Top 62.6% on SourcePulse

Project Summary

SD-VLM introduces a novel approach to spatial understanding by integrating depth information directly into Vision-Language Models (VLMs). Targeting researchers and developers working on scene comprehension, robotics, and augmented reality, it enables more accurate spatial reasoning and measurement from images, enhancing the capabilities of existing VLM architectures.

How It Works

SD-VLM builds upon the LLaVA-1.5 architecture, enhancing it with depth-encoded representations. The core innovation lies in fusing visual features with depth data, allowing the model to perceive and reason about the 3D structure of scenes. This depth-aware processing is achieved through specific vision towers and depth estimation models, enabling more precise spatial measurements and understanding compared to standard VLMs.

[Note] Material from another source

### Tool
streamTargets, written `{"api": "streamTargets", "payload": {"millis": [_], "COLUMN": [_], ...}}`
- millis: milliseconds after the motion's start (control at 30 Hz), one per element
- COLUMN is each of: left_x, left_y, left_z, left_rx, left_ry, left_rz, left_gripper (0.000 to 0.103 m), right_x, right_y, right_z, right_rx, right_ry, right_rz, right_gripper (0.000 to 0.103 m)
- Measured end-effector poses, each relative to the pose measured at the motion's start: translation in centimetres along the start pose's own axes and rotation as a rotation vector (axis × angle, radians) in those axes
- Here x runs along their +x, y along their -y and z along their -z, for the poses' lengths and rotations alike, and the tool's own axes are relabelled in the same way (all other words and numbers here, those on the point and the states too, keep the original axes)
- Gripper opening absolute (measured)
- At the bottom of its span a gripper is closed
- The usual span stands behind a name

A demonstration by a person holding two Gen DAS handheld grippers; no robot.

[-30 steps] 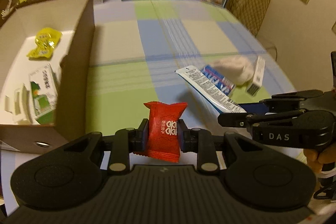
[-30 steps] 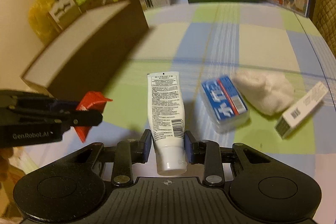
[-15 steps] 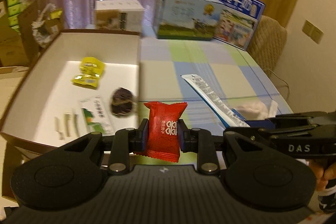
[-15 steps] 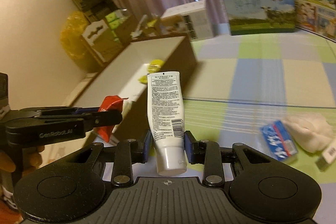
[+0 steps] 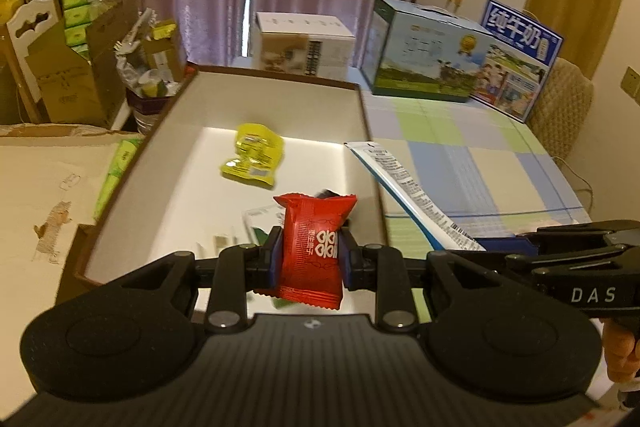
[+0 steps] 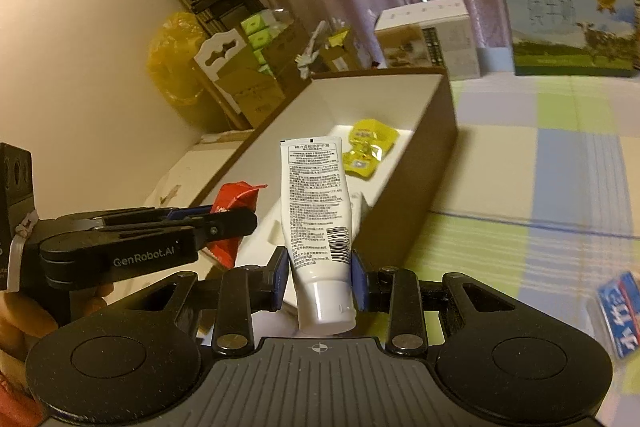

Quick Start & Requirements

Installation involves cloning the repository and setting up a Conda environment with Python 3.10. Key dependencies include PyTorch, Hugging Face Transformers, and specific pre-trained models: LLaVA-1.5-7B as the base, clip-vit-large-patch14-336 as the vision tower, and depth_anything_v2_vitl for depth estimation. Training can be performed efficiently using LoRA on 8 V100 GPUs.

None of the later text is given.